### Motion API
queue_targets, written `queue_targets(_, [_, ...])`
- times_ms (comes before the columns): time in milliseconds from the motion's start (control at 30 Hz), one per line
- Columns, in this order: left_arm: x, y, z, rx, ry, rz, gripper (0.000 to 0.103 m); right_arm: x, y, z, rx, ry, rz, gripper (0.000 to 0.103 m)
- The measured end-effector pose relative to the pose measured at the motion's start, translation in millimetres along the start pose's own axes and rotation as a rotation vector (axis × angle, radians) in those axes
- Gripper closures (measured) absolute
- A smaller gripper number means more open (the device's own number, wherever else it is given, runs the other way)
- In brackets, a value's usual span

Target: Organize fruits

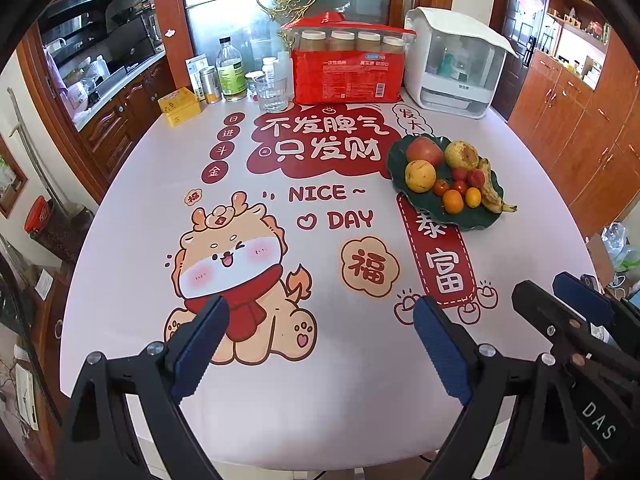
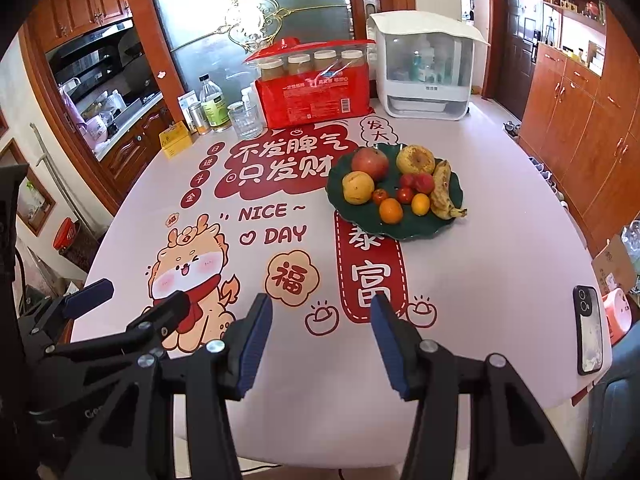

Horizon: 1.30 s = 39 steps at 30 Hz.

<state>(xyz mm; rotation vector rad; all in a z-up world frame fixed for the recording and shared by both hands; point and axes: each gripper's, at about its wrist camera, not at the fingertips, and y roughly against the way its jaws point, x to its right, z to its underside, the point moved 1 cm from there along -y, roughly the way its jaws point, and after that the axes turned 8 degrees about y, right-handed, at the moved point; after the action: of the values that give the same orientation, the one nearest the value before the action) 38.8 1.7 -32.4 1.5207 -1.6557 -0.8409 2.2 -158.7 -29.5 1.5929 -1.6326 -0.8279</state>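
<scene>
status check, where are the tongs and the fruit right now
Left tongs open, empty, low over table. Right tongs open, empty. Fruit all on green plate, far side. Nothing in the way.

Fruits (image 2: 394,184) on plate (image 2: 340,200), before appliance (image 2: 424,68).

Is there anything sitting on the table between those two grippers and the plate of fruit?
Nothing visible. Only bare printed tablecloth lies between the open right gripper, the open left gripper and the green fruit plate. The phone lies off to the right.
</scene>
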Motion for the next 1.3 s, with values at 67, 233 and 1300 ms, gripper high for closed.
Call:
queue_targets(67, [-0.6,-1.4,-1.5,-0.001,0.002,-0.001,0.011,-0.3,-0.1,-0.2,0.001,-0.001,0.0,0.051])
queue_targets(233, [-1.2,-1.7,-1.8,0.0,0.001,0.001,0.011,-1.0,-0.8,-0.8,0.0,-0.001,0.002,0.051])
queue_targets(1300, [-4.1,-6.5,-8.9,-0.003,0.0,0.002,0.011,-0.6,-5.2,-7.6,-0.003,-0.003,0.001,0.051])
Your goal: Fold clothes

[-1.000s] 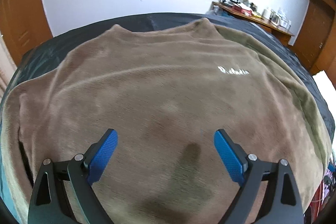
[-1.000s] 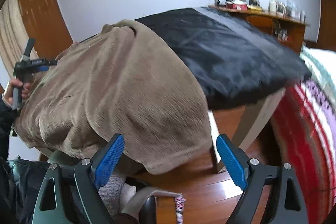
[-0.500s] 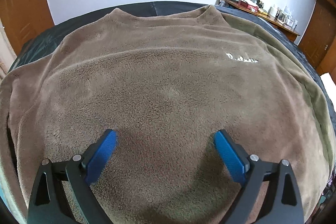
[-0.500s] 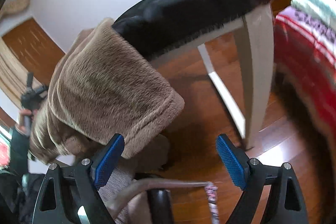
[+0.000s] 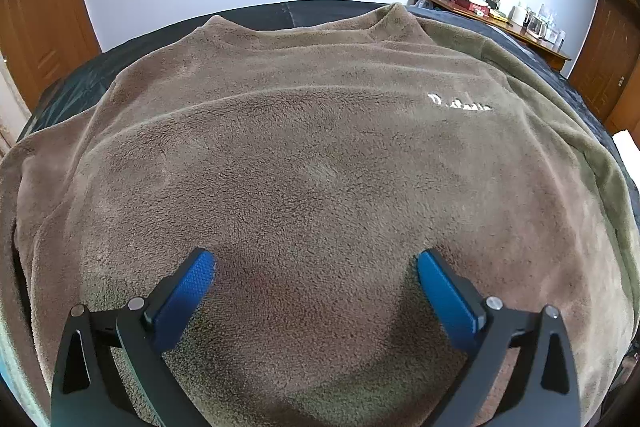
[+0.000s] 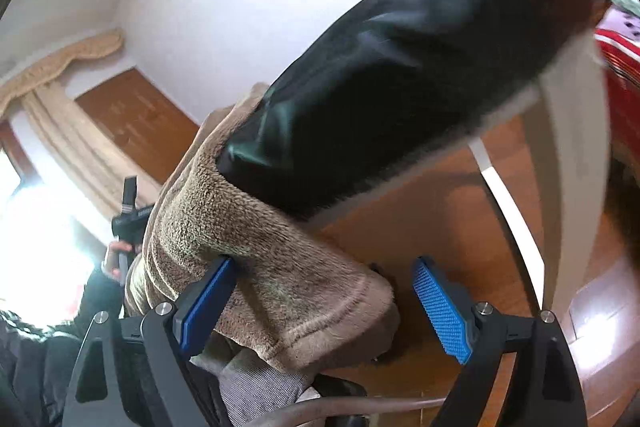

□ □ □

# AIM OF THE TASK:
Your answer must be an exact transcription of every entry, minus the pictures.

# EXERCISE OUTPUT:
### Motion API
queue_targets, written `queue_targets(_, [_, ...])`
- times_ms (comes before the columns): time in milliseconds from the motion's start (control at 30 Hz), one per line
- Columns, in this order: left_arm: x, y, z, rx, ry, rz, gripper (0.000 to 0.103 m); right_arm: x, y, z, rx, ry, rz, gripper (0.000 to 0.103 m)
- The measured end-effector pose relative to the pose measured at the motion's start, translation in millimetres along the start pose's own axes and rotation as a rotation vector (axis × angle, radians) in those axes
- Gripper closures (measured) absolute
- A smaller gripper number means more open (the device's own number, wherever else it is given, runs the other way)
- In brackets, a value's usual span

Target: Organize fruits


Horizon: 1.30 s = 39 steps at 30 Hz.

<state>(xyz mm; rotation vector rad; all in a z-up world frame fixed for the recording and shared by both hands; point and axes: each gripper's, at about its wrist camera, not at the fingertips, and y roughly against the way its jaws point, x to its right, z to its underside, the point moved 1 cm from there along -y, roughly the way its jaws point, and after that the axes turned 8 degrees about y, right-handed, at the moved point; after the action: of the values that give the same orientation, the one nearest the value before the action) 38.8 1.7 -32.4 1.5207 -1.6557 -0.8409 2.2 -158.7 -29.5 1.5929 -1.6326 -0.8279</state>
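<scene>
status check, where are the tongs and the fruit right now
Left tongs open, empty, low over table. Right tongs open, empty. Fruit all on green plate, far side. Nothing in the way.

Fruits (image 2: 394,184) on plate (image 2: 340,200), before appliance (image 2: 424,68).

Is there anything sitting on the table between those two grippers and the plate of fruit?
Nothing visible. Only bare printed tablecloth lies between the open right gripper, the open left gripper and the green fruit plate. The phone lies off to the right.
</scene>
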Motion for the next 1.3 s, with values at 67, 233 and 1300 ms, gripper high for closed.
Call:
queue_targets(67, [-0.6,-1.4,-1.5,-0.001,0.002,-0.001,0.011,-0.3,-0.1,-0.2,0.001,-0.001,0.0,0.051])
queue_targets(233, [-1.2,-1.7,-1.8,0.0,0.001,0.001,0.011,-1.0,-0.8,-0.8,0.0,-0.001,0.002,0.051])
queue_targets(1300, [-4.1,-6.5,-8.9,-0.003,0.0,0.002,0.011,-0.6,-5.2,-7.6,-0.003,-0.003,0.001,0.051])
Your goal: Fold clothes

[-1.000s] 
[-1.000s] 
[-0.500s] 
[-0.500s] 
[+0.000s] 
[+0.000s] 

The response is finished, and the exercise is complete.